- _Task to carry out_
Every line below must come back exactly as it stands, with the images omitted.

- _Given material_
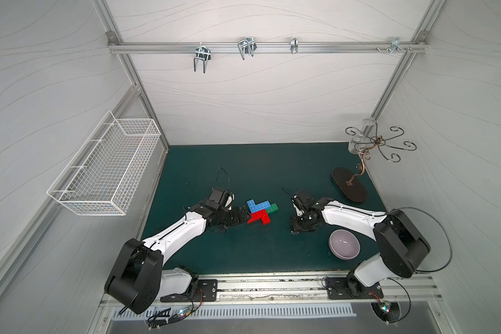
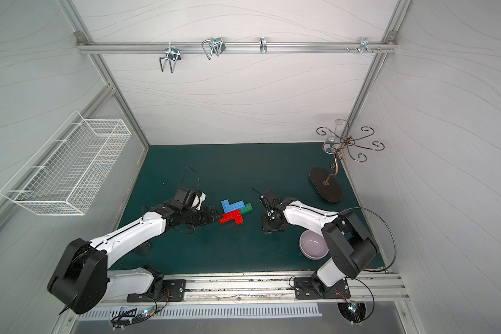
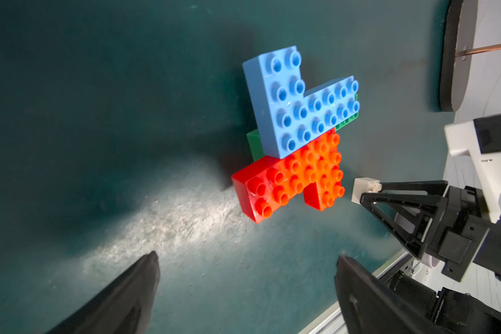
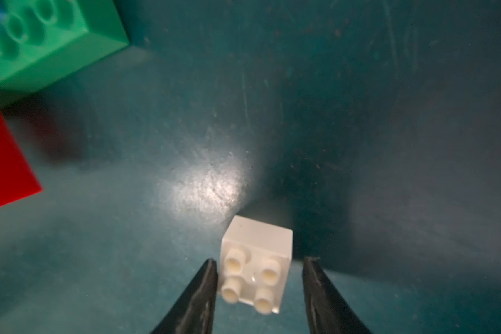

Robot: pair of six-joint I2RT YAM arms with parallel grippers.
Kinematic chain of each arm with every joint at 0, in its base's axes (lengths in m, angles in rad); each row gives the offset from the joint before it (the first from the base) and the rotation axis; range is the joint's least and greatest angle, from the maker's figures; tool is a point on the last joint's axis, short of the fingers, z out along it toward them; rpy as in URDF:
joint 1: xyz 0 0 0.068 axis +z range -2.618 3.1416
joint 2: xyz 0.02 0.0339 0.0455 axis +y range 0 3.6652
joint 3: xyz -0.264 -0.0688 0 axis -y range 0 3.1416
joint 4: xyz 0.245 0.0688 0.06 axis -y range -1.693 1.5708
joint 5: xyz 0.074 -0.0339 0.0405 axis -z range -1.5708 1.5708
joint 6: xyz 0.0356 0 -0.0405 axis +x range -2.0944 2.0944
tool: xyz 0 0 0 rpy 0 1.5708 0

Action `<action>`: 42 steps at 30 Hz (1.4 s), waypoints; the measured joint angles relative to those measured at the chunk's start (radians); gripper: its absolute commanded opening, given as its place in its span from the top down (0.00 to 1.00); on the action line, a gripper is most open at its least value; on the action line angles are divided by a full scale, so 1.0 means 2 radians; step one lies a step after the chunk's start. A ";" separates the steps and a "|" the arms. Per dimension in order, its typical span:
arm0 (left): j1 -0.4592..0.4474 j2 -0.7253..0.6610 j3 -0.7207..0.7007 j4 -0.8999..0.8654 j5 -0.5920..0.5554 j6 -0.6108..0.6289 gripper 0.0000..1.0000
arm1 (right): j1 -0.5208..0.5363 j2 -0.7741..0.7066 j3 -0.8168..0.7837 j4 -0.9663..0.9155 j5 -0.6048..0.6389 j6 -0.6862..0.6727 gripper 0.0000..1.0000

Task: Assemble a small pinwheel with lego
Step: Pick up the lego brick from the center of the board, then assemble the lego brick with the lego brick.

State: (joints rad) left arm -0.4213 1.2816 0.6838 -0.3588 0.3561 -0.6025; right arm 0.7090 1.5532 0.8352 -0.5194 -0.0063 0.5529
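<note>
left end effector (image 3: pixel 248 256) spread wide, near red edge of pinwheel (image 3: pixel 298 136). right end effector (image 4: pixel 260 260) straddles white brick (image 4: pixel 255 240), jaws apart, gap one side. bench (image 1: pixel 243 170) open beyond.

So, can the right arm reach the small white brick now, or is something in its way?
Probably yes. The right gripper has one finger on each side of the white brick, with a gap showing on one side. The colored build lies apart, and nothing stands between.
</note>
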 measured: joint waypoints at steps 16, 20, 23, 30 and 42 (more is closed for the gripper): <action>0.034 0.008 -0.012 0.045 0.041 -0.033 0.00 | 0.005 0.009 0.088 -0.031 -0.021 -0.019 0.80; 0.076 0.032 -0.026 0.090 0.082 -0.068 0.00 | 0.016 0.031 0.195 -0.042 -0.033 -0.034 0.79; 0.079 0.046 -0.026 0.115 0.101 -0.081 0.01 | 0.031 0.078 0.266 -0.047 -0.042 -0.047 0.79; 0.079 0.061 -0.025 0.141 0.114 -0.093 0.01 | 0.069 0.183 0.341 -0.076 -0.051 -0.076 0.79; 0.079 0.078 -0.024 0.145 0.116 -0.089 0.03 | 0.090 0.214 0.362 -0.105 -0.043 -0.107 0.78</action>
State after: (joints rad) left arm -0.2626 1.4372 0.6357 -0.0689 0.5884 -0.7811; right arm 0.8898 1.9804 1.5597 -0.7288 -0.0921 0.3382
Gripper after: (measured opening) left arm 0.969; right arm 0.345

- _Exercise solution_
Robot: pair of six-joint I2RT YAM arms with parallel grippers.
Kinematic chain of each arm with every joint at 0, in its base's axes (lengths in m, angles in rad); each row gives the offset from the joint before it (the first from the base) and the rotation axis; range is the joint's least and greatest angle, from the maker's figures; tool is a point on the last joint's axis, short of the fingers, z out along it toward them; rpy as in URDF:
joint 1: xyz 0 0 0.068 axis +z range -2.618 3.1416
joint 2: xyz 0.02 0.0339 0.0455 axis +y range 0 3.6652
joint 3: xyz -0.264 -0.0688 0 axis -y range 0 3.1416
joint 4: xyz 0.245 0.0688 0.06 axis -y range -1.693 1.5708
joint 5: xyz 0.074 -0.0339 0.0405 axis -z range -1.5708 1.5708
joint 6: xyz 0.0356 0 -0.0405 axis +x range -2.0944 2.0944
tool: xyz 0 0 0 rpy 0 1.5708 0

Action `<action>`: 42 steps at 30 Hz (1.4 s), waypoints; the measured joint angles relative to those measured at the chunk's start (radians); gripper: its absolute commanded opening, given as its place in its span from the top down (0.00 to 1.00); on the action line, a gripper is most open at its least value; on the action line angles are divided by a full scale, so 1.0 means 2 radians; step one lies a step after the chunk's start. A ";" separates the steps and a "|" the arms. Per dimension in order, its typical span:
arm0 (left): j1 -0.4592..0.4474 j2 -0.7253..0.6610 j3 -0.7207..0.7007 j4 -0.8999..0.8654 j5 -0.5920..0.5554 j6 -0.6108..0.6289 gripper 0.0000..1.0000
arm1 (right): j1 -0.5208..0.5363 j2 -0.7741..0.7066 j3 -0.8168..0.7837 j4 -0.9663..0.9155 j5 -0.6048..0.6389 j6 -0.6862..0.6727 gripper 0.0000..1.0000

Task: Assemble a small pinwheel with lego
Step: Pick up the lego brick from the center of the board, then assemble the lego brick with the lego brick.

State: (joints rad) left arm -0.4213 1.2816 0.6838 -0.3588 0.3561 -0.6025; right arm 0.7090 1.5532 0.8352 -0.5194 -0.0063 0.5529
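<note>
left end effector (image 3: pixel 248 256) spread wide, near red edge of pinwheel (image 3: pixel 298 136). right end effector (image 4: pixel 260 260) straddles white brick (image 4: pixel 255 240), jaws apart, gap one side. bench (image 1: pixel 243 170) open beyond.

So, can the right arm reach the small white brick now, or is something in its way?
Probably yes. The right gripper has one finger on each side of the white brick, with a gap showing on one side. The colored build lies apart, and nothing stands between.
</note>
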 measured: joint waypoints at steps 16, 20, 23, 30 and 42 (more is closed for the gripper): <action>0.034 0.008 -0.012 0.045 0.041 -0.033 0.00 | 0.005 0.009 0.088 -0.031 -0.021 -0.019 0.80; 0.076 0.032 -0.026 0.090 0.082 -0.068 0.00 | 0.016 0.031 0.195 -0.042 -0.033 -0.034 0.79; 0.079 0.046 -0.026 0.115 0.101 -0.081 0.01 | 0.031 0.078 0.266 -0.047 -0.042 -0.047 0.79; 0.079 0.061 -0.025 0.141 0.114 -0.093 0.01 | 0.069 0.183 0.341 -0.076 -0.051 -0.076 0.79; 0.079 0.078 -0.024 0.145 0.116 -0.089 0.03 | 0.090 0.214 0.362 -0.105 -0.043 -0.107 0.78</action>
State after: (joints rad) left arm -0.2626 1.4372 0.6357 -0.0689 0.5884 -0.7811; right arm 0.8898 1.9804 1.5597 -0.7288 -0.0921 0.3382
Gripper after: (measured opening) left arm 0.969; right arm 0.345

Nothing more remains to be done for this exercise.